=== Section Start ===
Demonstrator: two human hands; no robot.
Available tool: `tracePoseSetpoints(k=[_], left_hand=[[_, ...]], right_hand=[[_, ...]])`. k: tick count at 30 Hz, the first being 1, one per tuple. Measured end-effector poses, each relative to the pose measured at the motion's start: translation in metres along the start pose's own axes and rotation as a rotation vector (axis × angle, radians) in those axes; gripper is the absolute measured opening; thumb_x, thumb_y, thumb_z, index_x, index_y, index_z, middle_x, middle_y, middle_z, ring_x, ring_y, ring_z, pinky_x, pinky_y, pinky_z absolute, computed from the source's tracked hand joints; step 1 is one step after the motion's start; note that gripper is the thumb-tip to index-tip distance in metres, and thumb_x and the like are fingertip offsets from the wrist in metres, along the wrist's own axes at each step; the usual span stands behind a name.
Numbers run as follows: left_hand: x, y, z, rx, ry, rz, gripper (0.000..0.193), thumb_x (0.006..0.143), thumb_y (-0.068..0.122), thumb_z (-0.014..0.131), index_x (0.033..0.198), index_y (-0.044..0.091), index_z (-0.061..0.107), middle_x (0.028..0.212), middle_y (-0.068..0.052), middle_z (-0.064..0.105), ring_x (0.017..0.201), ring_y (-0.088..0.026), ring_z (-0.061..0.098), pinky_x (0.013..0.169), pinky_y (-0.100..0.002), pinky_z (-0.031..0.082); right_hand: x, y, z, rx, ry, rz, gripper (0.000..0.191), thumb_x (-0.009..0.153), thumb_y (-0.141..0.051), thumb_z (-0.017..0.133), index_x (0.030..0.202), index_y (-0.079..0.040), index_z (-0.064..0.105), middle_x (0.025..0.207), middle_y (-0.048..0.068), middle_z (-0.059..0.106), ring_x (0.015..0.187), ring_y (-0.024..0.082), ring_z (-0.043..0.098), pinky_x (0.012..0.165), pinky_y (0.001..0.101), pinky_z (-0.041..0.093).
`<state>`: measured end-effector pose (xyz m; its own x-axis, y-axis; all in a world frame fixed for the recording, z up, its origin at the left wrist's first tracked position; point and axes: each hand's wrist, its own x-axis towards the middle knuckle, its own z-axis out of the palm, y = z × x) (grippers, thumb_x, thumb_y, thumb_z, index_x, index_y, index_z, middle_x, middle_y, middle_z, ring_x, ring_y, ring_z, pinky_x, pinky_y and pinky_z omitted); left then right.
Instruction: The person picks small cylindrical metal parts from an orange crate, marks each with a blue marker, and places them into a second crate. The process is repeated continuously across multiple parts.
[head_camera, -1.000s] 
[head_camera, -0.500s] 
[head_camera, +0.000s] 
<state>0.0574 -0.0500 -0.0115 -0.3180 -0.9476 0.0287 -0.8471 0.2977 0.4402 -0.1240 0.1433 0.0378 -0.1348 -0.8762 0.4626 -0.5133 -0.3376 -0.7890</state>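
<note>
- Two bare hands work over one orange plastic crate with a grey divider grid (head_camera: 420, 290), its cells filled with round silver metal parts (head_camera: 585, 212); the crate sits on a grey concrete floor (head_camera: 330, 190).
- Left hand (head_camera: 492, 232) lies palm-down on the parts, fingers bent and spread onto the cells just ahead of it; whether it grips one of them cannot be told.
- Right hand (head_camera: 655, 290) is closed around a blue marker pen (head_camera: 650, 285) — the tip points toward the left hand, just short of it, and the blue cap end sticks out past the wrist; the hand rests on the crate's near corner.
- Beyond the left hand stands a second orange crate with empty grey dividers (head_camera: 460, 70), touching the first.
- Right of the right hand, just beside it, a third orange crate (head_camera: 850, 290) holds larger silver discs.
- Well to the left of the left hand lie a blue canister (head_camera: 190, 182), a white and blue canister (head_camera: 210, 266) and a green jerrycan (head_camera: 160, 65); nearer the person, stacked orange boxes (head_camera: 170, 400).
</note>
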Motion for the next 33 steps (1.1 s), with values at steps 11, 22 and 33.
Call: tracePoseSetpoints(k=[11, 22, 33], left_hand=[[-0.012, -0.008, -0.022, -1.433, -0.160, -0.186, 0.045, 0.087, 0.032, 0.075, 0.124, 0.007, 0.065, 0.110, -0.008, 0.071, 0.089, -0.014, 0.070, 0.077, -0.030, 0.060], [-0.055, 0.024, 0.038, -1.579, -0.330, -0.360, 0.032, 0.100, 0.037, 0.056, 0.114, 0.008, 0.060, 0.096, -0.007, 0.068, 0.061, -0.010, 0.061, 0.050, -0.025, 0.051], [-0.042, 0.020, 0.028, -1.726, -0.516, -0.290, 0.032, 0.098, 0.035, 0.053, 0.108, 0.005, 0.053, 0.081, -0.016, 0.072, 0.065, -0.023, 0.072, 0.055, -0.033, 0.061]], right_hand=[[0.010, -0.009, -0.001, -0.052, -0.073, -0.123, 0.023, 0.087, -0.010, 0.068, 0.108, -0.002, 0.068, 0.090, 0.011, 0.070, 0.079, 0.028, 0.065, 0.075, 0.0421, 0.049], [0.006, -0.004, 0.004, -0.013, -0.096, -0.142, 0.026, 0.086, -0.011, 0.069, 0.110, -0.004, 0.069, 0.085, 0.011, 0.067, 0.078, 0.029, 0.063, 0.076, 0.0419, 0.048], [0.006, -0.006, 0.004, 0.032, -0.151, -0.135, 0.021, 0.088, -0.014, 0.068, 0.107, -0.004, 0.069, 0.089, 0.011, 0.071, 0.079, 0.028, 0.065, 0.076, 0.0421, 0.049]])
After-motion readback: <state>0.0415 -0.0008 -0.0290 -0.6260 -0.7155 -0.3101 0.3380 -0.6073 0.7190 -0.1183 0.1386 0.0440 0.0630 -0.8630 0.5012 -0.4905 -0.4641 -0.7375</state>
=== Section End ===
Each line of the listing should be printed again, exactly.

— Exercise output —
Demonstrator: two human hands; no robot.
Available tool: `tracePoseSetpoints(k=[_], left_hand=[[_, ...]], right_hand=[[_, ...]])`. k: tick count at 30 Hz, the first being 1, one per tuple. Measured end-effector poses, each relative to the pose measured at the motion's start: translation in metres along the start pose's own axes and rotation as a rotation vector (axis × angle, radians) in those axes; gripper is the absolute measured opening; thumb_x, thumb_y, thumb_z, index_x, index_y, index_z, middle_x, middle_y, middle_z, ring_x, ring_y, ring_z, pinky_x, pinky_y, pinky_z absolute, computed from the source's tracked hand joints; step 1 is one step after the motion's start; note that gripper is the thumb-tip to index-tip distance in metres, and thumb_x and the like are fingertip offsets from the wrist in metres, along the wrist's own axes at each step; the usual span stands behind a name.
Numbers run as follows: left_hand: x, y, z, rx, ry, rz, gripper (0.000..0.193), thumb_x (0.006..0.143), thumb_y (-0.068..0.122), thumb_z (-0.014..0.131), index_x (0.033..0.198), index_y (-0.044..0.091), index_z (-0.061..0.107), middle_x (0.028..0.212), middle_y (-0.068..0.052), middle_z (-0.064..0.105), ring_x (0.017..0.201), ring_y (-0.088..0.026), ring_z (-0.061..0.098), pinky_x (0.013..0.169), pinky_y (-0.100..0.002), pinky_z (-0.031..0.082); right_hand: x, y, z, rx, ry, rz, gripper (0.000..0.191), thumb_x (-0.009..0.153), thumb_y (-0.141..0.051), thumb_z (-0.017..0.133), index_x (0.030..0.202), index_y (-0.079..0.040), index_z (-0.064..0.105), middle_x (0.025..0.207), middle_y (-0.048..0.068), middle_z (-0.059..0.106), ring_x (0.015..0.187), ring_y (-0.024..0.082), ring_z (-0.043..0.098), pinky_x (0.012..0.165), pinky_y (0.001..0.101), pinky_z (-0.041..0.093).
`<state>`: measured end-effector pose (xyz m; its own x-axis, y-axis; all in a world frame fixed for the recording, z up, its origin at the left wrist's first tracked position; point and axes: each hand's wrist, its own x-axis towards the middle knuckle, its own z-axis out of the palm, y = z × x) (grippers, thumb_x, thumb_y, thumb_z, index_x, index_y, index_z, middle_x, middle_y, middle_z, ring_x, ring_y, ring_z, pinky_x, pinky_y and pinky_z omitted); left then right.
Instruction: The person picks small cylindrical metal parts from an orange crate, marks each with a blue marker, and places them into a second crate. The process is repeated continuously across multiple parts.
[head_camera, -1.000s] 
[head_camera, -0.500s] 
[head_camera, +0.000s] 
<state>0.0574 -0.0500 -0.0115 -0.3180 -0.9476 0.0287 -0.8471 0.2977 0.4402 -0.1240 0.1433 0.0378 -0.1348 -0.8762 0.4626 -0.5133 -0.3376 -0.7890</state>
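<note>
- Two bare hands work over one orange plastic crate with a grey divider grid (head_camera: 420, 290), its cells filled with round silver metal parts (head_camera: 585, 212); the crate sits on a grey concrete floor (head_camera: 330, 190).
- Left hand (head_camera: 492, 232) lies palm-down on the parts, fingers bent and spread onto the cells just ahead of it; whether it grips one of them cannot be told.
- Right hand (head_camera: 655, 290) is closed around a blue marker pen (head_camera: 650, 285) — the tip points toward the left hand, just short of it, and the blue cap end sticks out past the wrist; the hand rests on the crate's near corner.
- Beyond the left hand stands a second orange crate with empty grey dividers (head_camera: 460, 70), touching the first.
- Right of the right hand, just beside it, a third orange crate (head_camera: 850, 290) holds larger silver discs.
- Well to the left of the left hand lie a blue canister (head_camera: 190, 182), a white and blue canister (head_camera: 210, 266) and a green jerrycan (head_camera: 160, 65); nearer the person, stacked orange boxes (head_camera: 170, 400).
</note>
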Motion for the next 33 steps (1.1 s), with values at steps 11, 22 and 33.
Call: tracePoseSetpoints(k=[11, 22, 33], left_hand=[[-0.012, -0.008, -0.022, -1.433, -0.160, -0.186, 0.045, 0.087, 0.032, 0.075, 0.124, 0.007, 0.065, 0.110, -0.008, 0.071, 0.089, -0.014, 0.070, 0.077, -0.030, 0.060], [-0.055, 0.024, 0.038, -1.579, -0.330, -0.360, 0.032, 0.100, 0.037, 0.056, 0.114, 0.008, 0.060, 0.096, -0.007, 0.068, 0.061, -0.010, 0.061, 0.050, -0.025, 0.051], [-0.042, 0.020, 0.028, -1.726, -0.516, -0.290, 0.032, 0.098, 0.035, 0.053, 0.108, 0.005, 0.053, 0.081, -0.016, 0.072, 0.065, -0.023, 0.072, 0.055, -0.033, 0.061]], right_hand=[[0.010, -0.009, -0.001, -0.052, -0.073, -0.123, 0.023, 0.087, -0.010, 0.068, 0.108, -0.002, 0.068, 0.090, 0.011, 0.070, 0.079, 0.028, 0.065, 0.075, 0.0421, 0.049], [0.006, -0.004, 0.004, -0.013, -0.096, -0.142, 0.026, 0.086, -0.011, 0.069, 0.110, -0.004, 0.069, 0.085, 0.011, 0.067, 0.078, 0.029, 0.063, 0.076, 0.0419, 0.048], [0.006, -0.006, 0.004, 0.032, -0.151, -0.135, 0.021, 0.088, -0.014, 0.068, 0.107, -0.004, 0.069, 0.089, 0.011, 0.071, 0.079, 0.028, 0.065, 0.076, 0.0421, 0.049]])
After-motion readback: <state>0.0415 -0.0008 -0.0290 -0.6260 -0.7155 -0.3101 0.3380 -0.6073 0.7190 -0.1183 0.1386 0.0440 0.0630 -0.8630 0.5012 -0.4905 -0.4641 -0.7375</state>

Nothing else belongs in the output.